Supplied material Start Marker

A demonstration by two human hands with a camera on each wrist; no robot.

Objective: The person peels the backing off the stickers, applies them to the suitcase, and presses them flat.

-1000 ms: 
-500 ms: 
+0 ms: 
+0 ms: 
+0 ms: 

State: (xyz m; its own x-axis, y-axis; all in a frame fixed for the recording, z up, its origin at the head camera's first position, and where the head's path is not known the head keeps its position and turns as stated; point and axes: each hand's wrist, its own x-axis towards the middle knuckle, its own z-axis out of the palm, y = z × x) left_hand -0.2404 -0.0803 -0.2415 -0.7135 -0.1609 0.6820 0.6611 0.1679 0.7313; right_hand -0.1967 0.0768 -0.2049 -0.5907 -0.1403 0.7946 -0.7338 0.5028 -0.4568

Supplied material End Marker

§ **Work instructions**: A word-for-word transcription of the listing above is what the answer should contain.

§ **Solved problem**:
A demonstration by two human hands with a camera on each wrist; no robot.

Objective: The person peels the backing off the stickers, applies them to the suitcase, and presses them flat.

-1000 ms: 
-500 ms: 
+0 ms: 
+0 ms: 
+0 ms: 

State: (xyz m; its own x-axis, y-axis; all in a frame fixed for the recording, z up, its origin at the head camera's first position, and where the head's path is not known the head keeps its position and turns as stated; point and axes: each hand's wrist, its own x-axis towards the middle knuckle, its own z-axis out of the palm, y = z × x) left_hand -0.2404 -0.0803 -0.2415 -0.7135 -0.1609 0.6820 0.6611 0.1679 0.7313; right_hand -0.1967 0.0768 -0.2049 -0.5907 -0.1403 0.7946 -0.7338 0.5028 -0.4568

This exercise requires no further answer.